Addictive technology

By Lauren Duensing

February 2013 - Before smartphones, it wasn’t easy to buy movie tickets on the way to the theater, check maps while walking in circles around an unfamiliar block or post to Twitter or Facebook from the train. Now, these activities seem like second nature. It’s difficult to remember life before everyone carried a powerful, small electronic device with them, a time when people had to designate a meeting spot in advance because it wasn’t possible to text each other with up-to-the-minute updates.

According to the 2012 Cisco Connected World Technology report, which surveyed 1,800 college students and young professionals aged 18 to 30 across 18 countries, 90 percent of Gen Y surveyed worldwide check their phones for updates before they get out of bed. Twenty-nine percent of the Gen Y respondents check so constantly they lose count. Globally, one in five checks a smartphone for email, text and social media updates at least every 10 minutes. In the United States, two out of five check at least once every 10 minutes. 

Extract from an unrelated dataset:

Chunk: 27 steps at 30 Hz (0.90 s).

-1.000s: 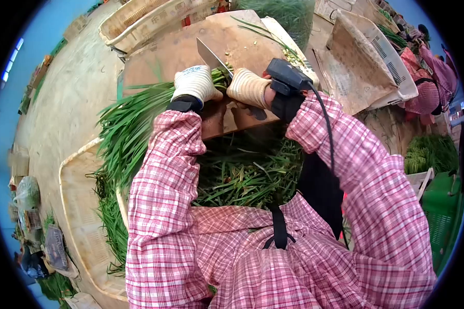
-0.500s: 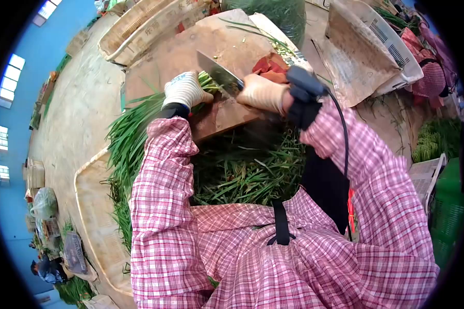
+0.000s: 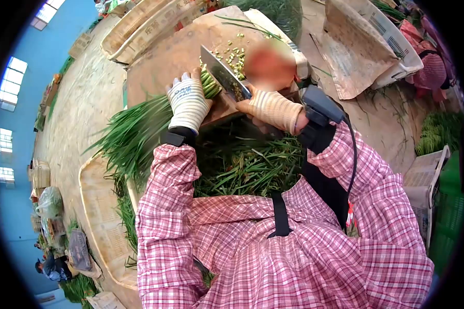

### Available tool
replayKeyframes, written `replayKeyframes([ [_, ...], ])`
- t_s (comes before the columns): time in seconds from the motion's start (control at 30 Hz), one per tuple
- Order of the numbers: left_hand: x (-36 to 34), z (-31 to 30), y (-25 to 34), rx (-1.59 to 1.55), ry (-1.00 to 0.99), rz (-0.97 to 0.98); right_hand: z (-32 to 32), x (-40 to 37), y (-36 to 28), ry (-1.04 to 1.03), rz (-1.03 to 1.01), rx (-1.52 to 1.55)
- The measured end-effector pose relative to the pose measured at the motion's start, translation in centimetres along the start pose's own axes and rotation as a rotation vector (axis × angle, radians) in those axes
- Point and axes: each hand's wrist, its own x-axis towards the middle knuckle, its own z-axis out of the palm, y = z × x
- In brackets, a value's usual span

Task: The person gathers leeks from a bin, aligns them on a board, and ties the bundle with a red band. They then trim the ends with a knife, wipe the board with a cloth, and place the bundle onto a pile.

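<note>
My left hand (image 3: 186, 104), in a striped knit glove, presses down around a bunch of long green stalks (image 3: 134, 123) that look like garlic chives. Their pale cut ends point right and the leaves hang over the left edge of a wooden board (image 3: 162, 54). In my right hand (image 3: 271, 109), also gloved, is the handle of a cleaver (image 3: 221, 72). Its blade stands beside the cut ends, with green bits stuck to it. Short chopped stem pieces (image 3: 236, 57) lie on the board beyond the blade.
Below the board lies a heap of loose green leaves (image 3: 250, 172). A pale crate (image 3: 105, 226) stands at left, and another crate (image 3: 149, 28) at the back. A reddish blurred patch (image 3: 270, 64) is at the board's right. Another person (image 3: 430, 72) is at far right.
The cleaver has drawn back slightly right and lower, and more chopped pieces show on the board. My left hand has moved slightly, its fingers now more extended over the bunch.
</note>
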Motion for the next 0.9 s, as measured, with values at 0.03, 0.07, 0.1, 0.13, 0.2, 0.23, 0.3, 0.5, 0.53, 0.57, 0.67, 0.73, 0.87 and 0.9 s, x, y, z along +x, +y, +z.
replayKeyframes([
  [0.03,0.0,0.0,-0.1,-0.006,0.0,0.004,0.1,0.4,-0.1,-0.032,0.018,-0.013],
  [0.07,0.1,0.1,-0.2,-0.011,0.0,0.009,0.0,1.3,0.5,-0.071,0.032,-0.009],
  [0.1,0.2,0.2,-0.3,-0.017,-0.003,0.015,-0.2,2.5,1.7,-0.11,0.048,-0.003],
  [0.13,0.2,0.1,-0.3,-0.022,-0.025,0.009,-0.3,3.4,2.5,-0.151,0.064,0.004],
  [0.2,0.3,-0.3,-0.3,-0.036,-0.07,-0.008,-0.7,5.0,3.2,-0.181,0.09,0.031],
  [0.23,0.3,-0.1,-0.4,-0.045,-0.094,-0.005,-0.9,6.8,4.1,-0.216,0.105,0.054],
  [0.3,1.1,-0.5,-0.8,-0.05,-0.121,0.007,-0.3,8.7,5.4,-0.201,0.103,0.147],
  [0.5,4.1,-0.5,-4.9,-0.342,-0.137,0.098,-3.0,11.3,1.5,-0.013,-0.199,-0.252],
  [0.53,3.4,-1.0,-4.2,-0.244,-0.079,0.087,-3.2,9.3,-1.1,0.113,0.028,-0.193],
  [0.57,3.0,-1.2,-3.8,-0.269,-0.139,0.121,-3.9,8.1,-2.8,0.046,0.106,-0.156],
  [0.67,3.7,-1.1,-3.7,-0.262,-0.21,0.115,-4.1,10.0,-2.1,0.055,-0.022,-0.224],
  [0.73,7.3,0.7,-6.1,-0.383,-0.399,0.126,-3.9,10.0,-0.7,-0.002,-0.012,-0.153],
  [0.87,9.1,-1.6,-5.8,-0.489,-0.678,0.103,-3.7,10.8,1.6,-0.002,-0.082,-0.13],
  [0.9,9.3,-1.6,-5.9,-0.492,-0.69,0.097,-3.6,10.8,1.8,-0.027,-0.069,-0.112],
])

This constant connectivity, however, has pros and cons. Two out of five survey respondents said they “would feel anxious, like part of me is missing” if they couldn’t use their smartphones to stay connected; however, constant, real-time consumption of information and data means that employers who hire members of Gen Y have an agile, informed, responsive workforce.

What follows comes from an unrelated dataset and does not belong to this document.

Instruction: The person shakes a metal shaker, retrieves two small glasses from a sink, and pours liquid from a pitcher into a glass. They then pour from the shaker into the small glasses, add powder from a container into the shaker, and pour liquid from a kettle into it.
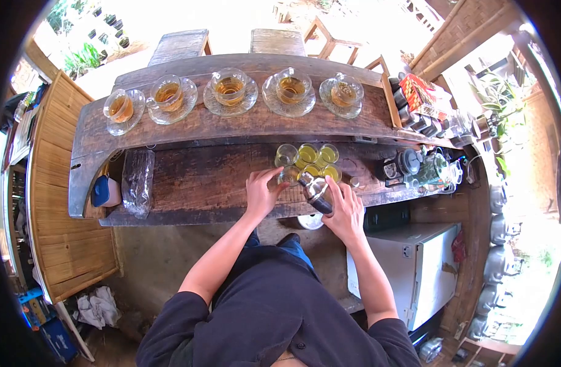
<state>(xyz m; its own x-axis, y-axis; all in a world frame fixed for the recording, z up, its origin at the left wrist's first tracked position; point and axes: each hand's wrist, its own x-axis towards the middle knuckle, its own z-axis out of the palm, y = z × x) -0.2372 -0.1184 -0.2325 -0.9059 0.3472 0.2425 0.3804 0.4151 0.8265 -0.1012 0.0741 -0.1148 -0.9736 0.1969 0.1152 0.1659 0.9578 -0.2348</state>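
Wooden bar counter (201, 183), lower ledge: my L hand (262, 194) gripped a small glass (288, 176) to steady it. R hand (346, 213) clasped the metal pitcher (316, 192), tilted w/ spout twd it, beside filled glasses (317, 158).

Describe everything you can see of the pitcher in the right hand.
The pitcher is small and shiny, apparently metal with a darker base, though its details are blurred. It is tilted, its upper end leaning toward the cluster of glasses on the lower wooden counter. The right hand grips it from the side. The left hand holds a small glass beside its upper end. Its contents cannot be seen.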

As consumers increasingly become attached to their smartphones, tablets and high-definition televisions, they want to upgrade to the newest model the minute it is released. The Telecommunications Industry Association reports the problem of electronics waste continues to grow, with average consumers using televisions for less than two years, computers for less than three and cell phones for approximately 24 months. 

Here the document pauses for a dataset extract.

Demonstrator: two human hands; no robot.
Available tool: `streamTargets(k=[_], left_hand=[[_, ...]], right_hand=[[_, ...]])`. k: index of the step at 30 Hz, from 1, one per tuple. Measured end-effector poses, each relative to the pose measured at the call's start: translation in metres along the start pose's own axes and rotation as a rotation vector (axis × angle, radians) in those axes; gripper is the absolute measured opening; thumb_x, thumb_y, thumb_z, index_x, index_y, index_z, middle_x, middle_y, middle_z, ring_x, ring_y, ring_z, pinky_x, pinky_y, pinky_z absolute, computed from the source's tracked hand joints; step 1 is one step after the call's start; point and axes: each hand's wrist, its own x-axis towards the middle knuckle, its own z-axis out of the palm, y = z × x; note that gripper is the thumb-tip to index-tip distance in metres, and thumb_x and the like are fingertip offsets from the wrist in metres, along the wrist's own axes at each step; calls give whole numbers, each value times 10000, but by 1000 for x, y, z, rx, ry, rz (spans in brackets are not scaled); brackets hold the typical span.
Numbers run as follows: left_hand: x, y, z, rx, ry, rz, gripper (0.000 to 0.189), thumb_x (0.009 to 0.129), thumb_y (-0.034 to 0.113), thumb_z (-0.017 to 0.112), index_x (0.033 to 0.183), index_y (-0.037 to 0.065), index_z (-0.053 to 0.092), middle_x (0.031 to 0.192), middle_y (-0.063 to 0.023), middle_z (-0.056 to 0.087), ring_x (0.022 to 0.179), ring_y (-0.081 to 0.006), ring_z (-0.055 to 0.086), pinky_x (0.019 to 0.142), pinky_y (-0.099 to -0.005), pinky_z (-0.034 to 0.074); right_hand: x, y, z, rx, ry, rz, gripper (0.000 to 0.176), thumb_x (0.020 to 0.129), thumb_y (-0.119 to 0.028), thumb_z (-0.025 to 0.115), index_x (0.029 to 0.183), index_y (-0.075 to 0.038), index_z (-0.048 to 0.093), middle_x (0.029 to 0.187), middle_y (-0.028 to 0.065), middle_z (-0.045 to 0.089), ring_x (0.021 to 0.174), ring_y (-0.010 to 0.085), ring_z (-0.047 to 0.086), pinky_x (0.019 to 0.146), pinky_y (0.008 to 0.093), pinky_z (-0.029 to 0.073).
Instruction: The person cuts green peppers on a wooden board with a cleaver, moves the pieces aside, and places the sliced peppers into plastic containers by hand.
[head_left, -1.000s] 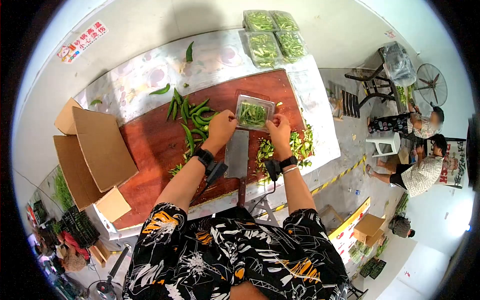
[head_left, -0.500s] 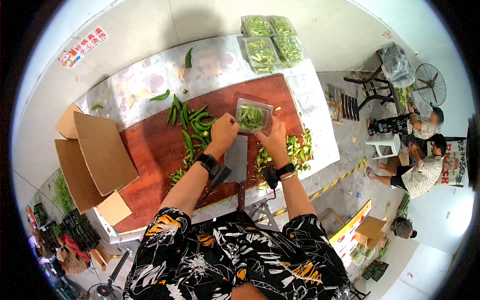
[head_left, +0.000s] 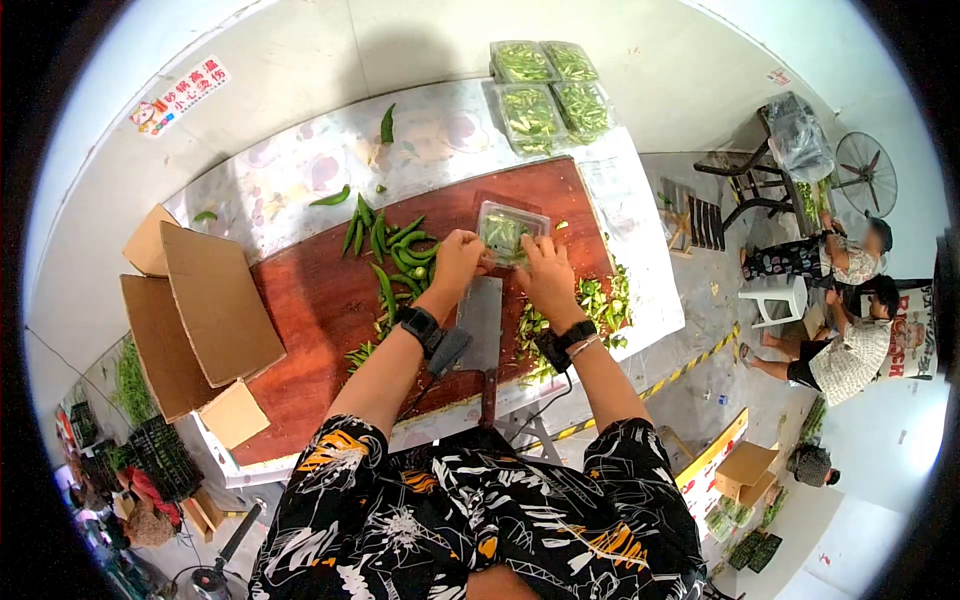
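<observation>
A clear plastic box (head_left: 508, 228) with cut green peppers inside sits on the red-brown board (head_left: 320, 290). My left hand (head_left: 460, 262) is closed at its lower left corner. At the lower right edge of the box is my right hand (head_left: 546, 272), its fingers closed on the rim. Just below the box lies a cleaver (head_left: 480, 325), handle toward me. Whole green peppers (head_left: 388, 250) are heaped left of my left hand, and chopped peppers (head_left: 600, 305) lie right of my right wrist.
Several filled clear boxes (head_left: 530, 112) stand at the table's back right. An open cardboard box (head_left: 215, 310) occupies the left side. Loose peppers (head_left: 388, 124) lie on the white tablecloth (head_left: 300, 160). People (head_left: 848, 345) and a white stool (head_left: 775, 300) are at right.
My right hand has moved from beside the box onto its near right edge. My left hand has shifted along the lower left corner. The whole view has shifted slightly.
</observation>
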Motion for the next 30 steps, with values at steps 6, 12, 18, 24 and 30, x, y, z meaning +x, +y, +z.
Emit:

“While advances in technology give consumers the availability to upgrade to newer, sleeker and more energy-efficient electronics, it’s important to remember that older electronics units and devices may not have reached the end of their useful life,” according to information from the TIA. “Many televisions, computers, computer monitors, mobile phones and other electronics are still in good working condition and can be recycled, refurbished or donated to schools and charities. There is a vibrant for-profit secondary market for recent models of laptop computers, desktop computers and cell phones because these products retain significant value.”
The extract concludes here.